- _WHAT NEEDS TO BE DONE_
Every line of the material is to be transcribed verbatim, with images omitted.

- _SOURCE DATA_
━━━
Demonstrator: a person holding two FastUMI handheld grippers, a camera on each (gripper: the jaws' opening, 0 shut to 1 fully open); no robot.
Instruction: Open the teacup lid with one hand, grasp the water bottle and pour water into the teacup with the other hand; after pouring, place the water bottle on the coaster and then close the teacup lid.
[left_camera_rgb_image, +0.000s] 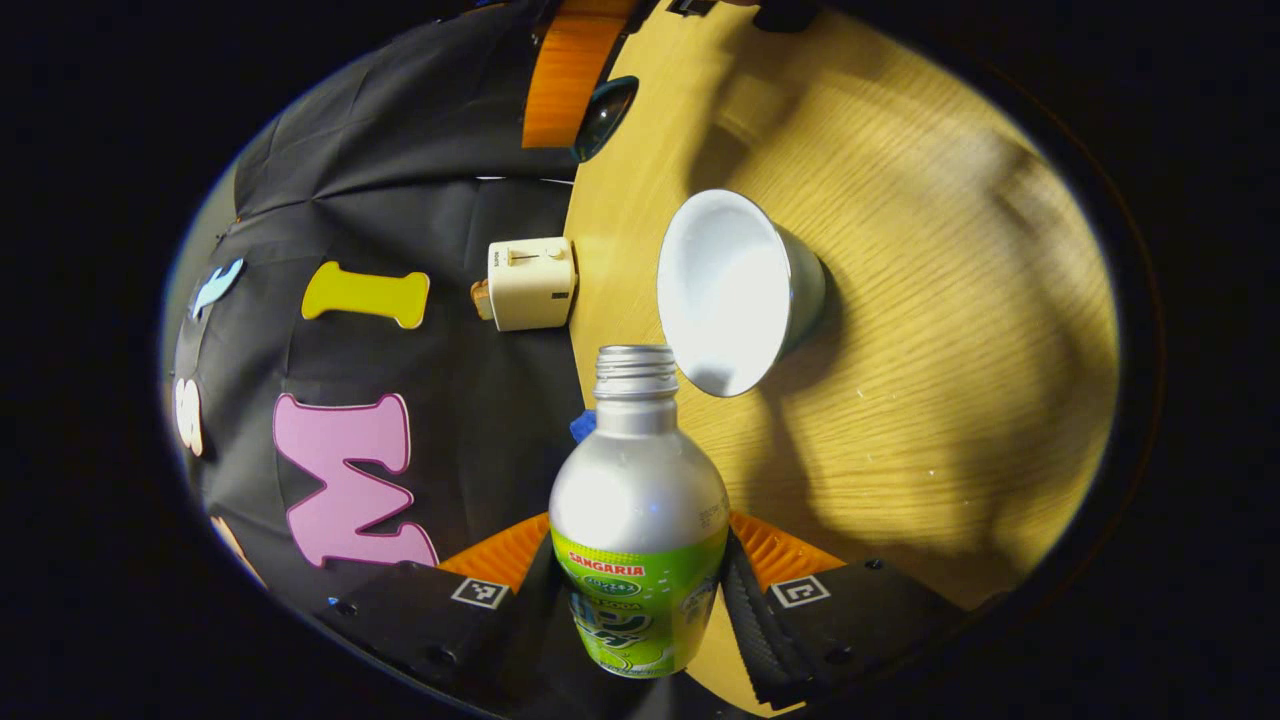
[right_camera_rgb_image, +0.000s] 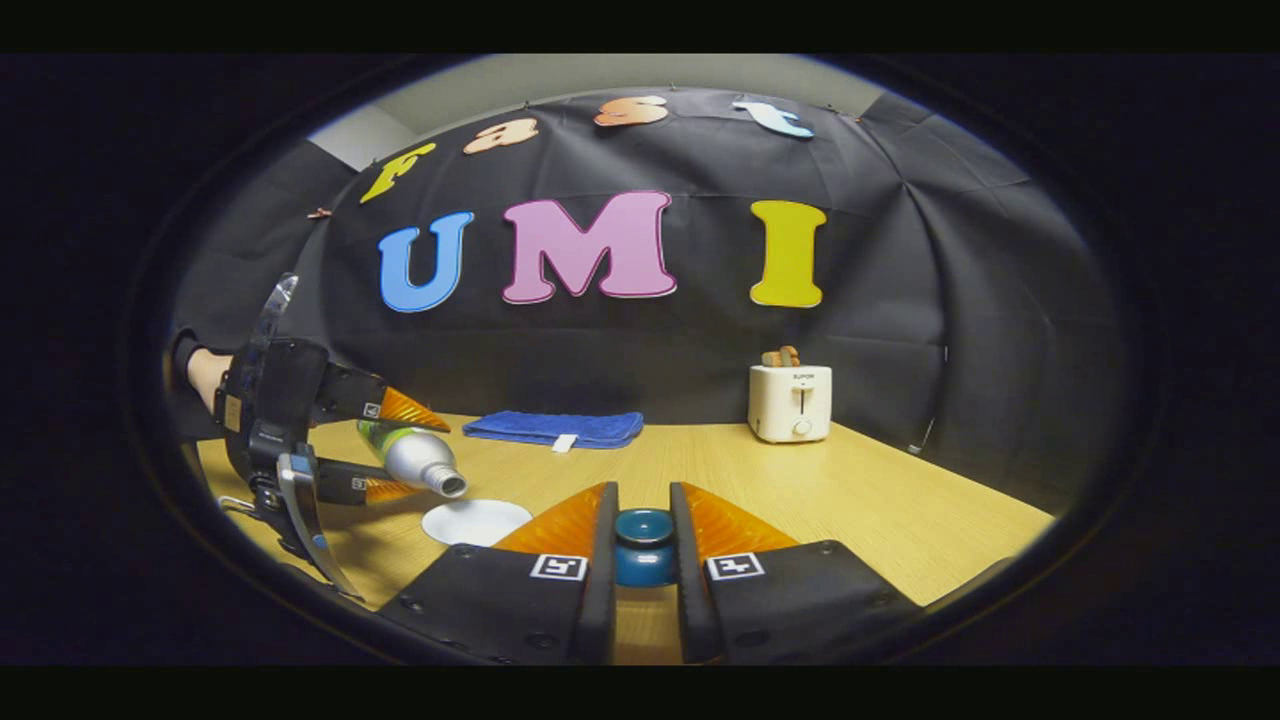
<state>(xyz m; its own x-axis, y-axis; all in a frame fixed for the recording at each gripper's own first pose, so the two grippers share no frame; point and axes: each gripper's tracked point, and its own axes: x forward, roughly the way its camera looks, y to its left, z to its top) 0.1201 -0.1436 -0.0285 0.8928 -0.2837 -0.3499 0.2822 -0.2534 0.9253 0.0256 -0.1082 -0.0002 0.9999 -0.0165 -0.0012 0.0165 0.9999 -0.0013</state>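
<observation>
Left gripper (left_camera_rgb_image: 640, 580) pinching the water bottle (left_camera_rgb_image: 640, 500) by its labelled body, both fingers pressed on the sides. Bottle uncapped, threaded mouth just beside the near rim of the white teacup (left_camera_rgb_image: 735, 290), which sits open on the wooden table (left_camera_rgb_image: 930, 400). Left gripper view rolled sideways, so table and wall stand on end. Cannot tell from here whether water is running. Seen from the right gripper view: same bottle (right_camera_rgb_image: 412, 452) tilted, mouth down and toward the cup, held by the left gripper (right_camera_rgb_image: 385, 448) with a hand (right_camera_rgb_image: 205, 375) behind it; white round rim of the teacup (right_camera_rgb_image: 476, 521) low on the table (right_camera_rgb_image: 900, 500), below the bottle mouth. Right gripper (right_camera_rgb_image: 643, 548) closed on the teacup lid (right_camera_rgb_image: 643, 545), dark blue knob clamped between the 2 fingers, held away from the cup. Farther back near the wall: folded blue cloth (right_camera_rgb_image: 553, 428) lying flat, and a cream toaster (right_camera_rgb_image: 790, 400) with bread in its slot. Toaster also visible beside the table edge (left_camera_rgb_image: 532, 283) in the left gripper view.
</observation>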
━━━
- _WRITTEN SOLUTION_
Demonstrator: a person holding two FastUMI handheld grippers, a camera on each (gripper: the jaws' opening, 0 shut to 1 fully open); no robot.
Instruction: Open the teacup lid with one hand, grasp the water bottle and pour water into the teacup with the other hand; after pouring, place the water bottle on the coaster and then close the teacup lid.
[left_camera_rgb_image, +0.000s] 
[right_camera_rgb_image, +0.000s] 
<state>(xyz m; its own x-axis, y-axis; all in a frame fixed for the recording at each gripper's own first pose, so the two grippers share no frame; point and axes: each gripper's tracked point, and its own axes: x forward, roughly the way its camera looks, y to its left, z to its top) 0.1201 -0.1436 -0.0285 0.8928 -0.2837 -0.3499 0.2822 -0.2534 0.9253 0.0256 -0.1082 -0.0002 0.9999 -0.0165 -0.0012 0.0165 0.9999 -0.0013</state>
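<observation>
Left gripper (left_camera_rgb_image: 640, 580) pinching the water bottle (left_camera_rgb_image: 640, 500) by its labelled body, both fingers pressed on the sides. Bottle uncapped, threaded mouth just beside the near rim of the white teacup (left_camera_rgb_image: 735, 290), which sits open on the wooden table (left_camera_rgb_image: 930, 400). Left gripper view rolled sideways, so table and wall stand on end. Cannot tell from here whether water is running. Seen from the right gripper view: same bottle (right_camera_rgb_image: 412, 452) tilted, mouth down and toward the cup, held by the left gripper (right_camera_rgb_image: 385, 448) with a hand (right_camera_rgb_image: 205, 375) behind it; white round rim of the teacup (right_camera_rgb_image: 476, 521) low on the table (right_camera_rgb_image: 900, 500), below the bottle mouth. Right gripper (right_camera_rgb_image: 643, 548) closed on the teacup lid (right_camera_rgb_image: 643, 545), dark blue knob clamped between the 2 fingers, held away from the cup. Farther back near the wall: folded blue cloth (right_camera_rgb_image: 553, 428) lying flat, and a cream toaster (right_camera_rgb_image: 790, 400) with bread in its slot. Toaster also visible beside the table edge (left_camera_rgb_image: 532, 283) in the left gripper view.
</observation>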

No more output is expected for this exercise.